In questa prospettiva, è importante non sottovalutare l’importanza del ricevere feedback e supporto esterno durante questo processo di transizione, perché il costo del trascinarsi vecchie convinzioni di inadeguatezza e paure sedimentate in anni di riflessioni in solitudine, è alto da pagare. Considerare di far riferimento a un mentore, a un ex collega, come anche di lavorare con un consulente di carriera esperto nel settore legale può fare molta differenza.

Siccome ho molta fretta, vado molto piano

In conclusione, mi torna in mente una frase che attribuiscono a Napoleone: “Siccome ho molta fretta, vado molto piano”. Cambiare lavoro, carriera, organizzazione… Insomma, una transizione di carriera sarà efficace soddisfacente quando, pur esser giunto il momento di non investire oltre, riusciremo ad ascoltarci e mantenere nutrita la fiducia in noi stessi e nelle nostre capacità.
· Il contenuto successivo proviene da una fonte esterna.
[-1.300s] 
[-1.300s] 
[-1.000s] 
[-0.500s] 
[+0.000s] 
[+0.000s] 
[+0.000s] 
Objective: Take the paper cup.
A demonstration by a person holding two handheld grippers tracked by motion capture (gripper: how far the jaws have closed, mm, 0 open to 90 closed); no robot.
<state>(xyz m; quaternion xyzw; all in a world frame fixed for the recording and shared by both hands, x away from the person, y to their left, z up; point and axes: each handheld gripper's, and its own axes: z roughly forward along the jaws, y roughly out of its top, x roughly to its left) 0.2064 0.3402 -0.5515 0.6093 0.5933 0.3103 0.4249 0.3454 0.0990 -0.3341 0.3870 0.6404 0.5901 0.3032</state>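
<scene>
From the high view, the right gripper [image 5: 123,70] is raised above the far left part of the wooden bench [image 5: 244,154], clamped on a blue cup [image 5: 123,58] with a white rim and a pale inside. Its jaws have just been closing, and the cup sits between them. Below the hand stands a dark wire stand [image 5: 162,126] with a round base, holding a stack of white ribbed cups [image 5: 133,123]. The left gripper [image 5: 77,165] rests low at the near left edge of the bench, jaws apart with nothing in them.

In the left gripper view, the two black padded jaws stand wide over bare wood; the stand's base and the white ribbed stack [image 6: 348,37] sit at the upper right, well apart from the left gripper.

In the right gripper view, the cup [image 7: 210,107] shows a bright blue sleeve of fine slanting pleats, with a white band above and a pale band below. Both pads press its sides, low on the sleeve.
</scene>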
Chiedere, confrontarsi, fare quel passo in più per conoscere e farsi conoscere aiuta. Non si vince mai soli. E aiuta farlo già prima di lasciare la vecchia realtà, come anche dopo esser entrati nella nuova. Perché non è chiaro quanto tempo prenderà progredire nel nuovo ambiente di lavoro, ma è chiarissimo che ne prenderà di più se aspettiamo che le cose accadano e si allineino da sole, per giunta a nostro vantaggio.